Le gouvernement australien a présenté un projet de loi visant à contraindre les géants du numérique, dont Meta, Google et TikTok, à rémunérer les médias locaux pour l’utilisation de leurs contenus. Le texte prévoit que les plateformes devront conclure des accords commerciaux avec les éditeurs d’information ou, à défaut, s’acquitter d’une contribution financière proportionnelle à leur chiffre d’affaires.
Selon le premier ministre Anthony Albanese, les entreprises qui refuseraient de négocier seraient soumises à un mécanisme de compensation obligatoire. Les fonds collectés seraient ensuite redistribués aux acteurs du secteur de l’information, dans un contexte de fragilisation économique des médias traditionnels face à la domination des grandes plateformes numériques.

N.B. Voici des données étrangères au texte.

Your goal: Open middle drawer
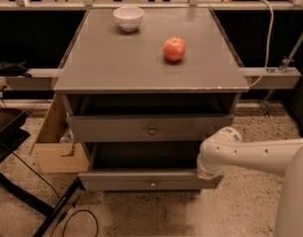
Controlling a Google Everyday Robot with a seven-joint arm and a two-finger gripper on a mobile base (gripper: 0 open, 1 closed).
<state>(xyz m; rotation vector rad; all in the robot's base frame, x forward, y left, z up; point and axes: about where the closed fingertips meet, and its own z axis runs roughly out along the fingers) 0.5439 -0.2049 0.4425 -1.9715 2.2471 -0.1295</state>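
Observation:
The grey cabinet (146, 70) shows two drawer fronts below its top. The middle drawer (116, 127), a flat grey panel with one small round metal knob (152, 130), stands slightly forward under a dark gap. The lower drawer (116, 180) is pulled out further and has its own knob (152, 184). My white arm (254, 154) reaches in from the right. Its end bends down to the right end of the lower drawer, where my gripper (208, 171) is hidden behind the wrist.
A white bowl (128, 18) and a red apple (174, 49) sit on the cabinet top. A cardboard box (55, 142) stands left of the cabinet. Black cables and a stand leg (52, 209) lie on the speckled floor at the left.

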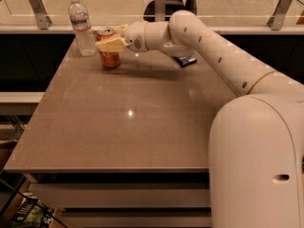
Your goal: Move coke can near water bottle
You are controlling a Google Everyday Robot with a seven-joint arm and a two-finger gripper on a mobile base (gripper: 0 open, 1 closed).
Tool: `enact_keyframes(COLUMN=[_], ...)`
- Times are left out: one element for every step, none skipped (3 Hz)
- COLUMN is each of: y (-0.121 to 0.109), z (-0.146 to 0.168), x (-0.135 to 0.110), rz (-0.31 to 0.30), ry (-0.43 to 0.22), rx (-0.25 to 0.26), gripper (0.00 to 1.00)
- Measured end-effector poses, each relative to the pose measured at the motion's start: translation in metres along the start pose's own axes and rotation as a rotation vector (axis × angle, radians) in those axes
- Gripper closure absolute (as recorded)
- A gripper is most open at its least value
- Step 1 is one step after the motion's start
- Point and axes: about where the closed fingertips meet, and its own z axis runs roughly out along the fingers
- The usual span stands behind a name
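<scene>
Coke can (110, 59) stands upright on the far-left part of the desk (128, 127), just right of the water bottle (80, 25). Your claw (110, 37) is clamped on the can's upper half, one finger across the front and one behind. Arm enters from the right, with a blue packet (186, 60) showing under it.

A glass railing (228, 4) on metal posts (39, 0) is seen beyond the table's (142, 127) far edge; the gripper (109, 36) hangs near its far-left corner.
</scene>
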Motion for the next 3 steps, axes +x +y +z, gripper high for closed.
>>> enact_keyframes(y=[-0.0002, -0.0002, -0.0002], z=[0.0059, 0.0057, 0.0055], x=[0.0035, 0.0017, 0.0002], rz=[0.002, 0.002, 0.002], ry=[0.009, 0.009, 0.009], rx=[-0.01, -0.01, -0.01], gripper=[1.0, 0.85, 0.62])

Un cadre renforcé pour encadrer les plateformes
Ce projet s’inscrit dans la continuité des initiatives australiennes visant à rééquilibrer les relations entre les géants de la tech et les éditeurs. Le pays avait déjà adopté en 2021 une législation pionnière imposant des négociations entre plateformes et médias, suscitant alors des tensions, notamment avec Facebook, qui avait temporairement bloqué le partage d’actualités.
Avec cette nouvelle réforme, Canberra entend renforcer ce cadre en introduisant des sanctions financières plus contraignantes. Le gouvernement espère ainsi garantir un financement durable du journalisme local et préserver le pluralisme de l’information dans un environnement numérique en pleine mutation.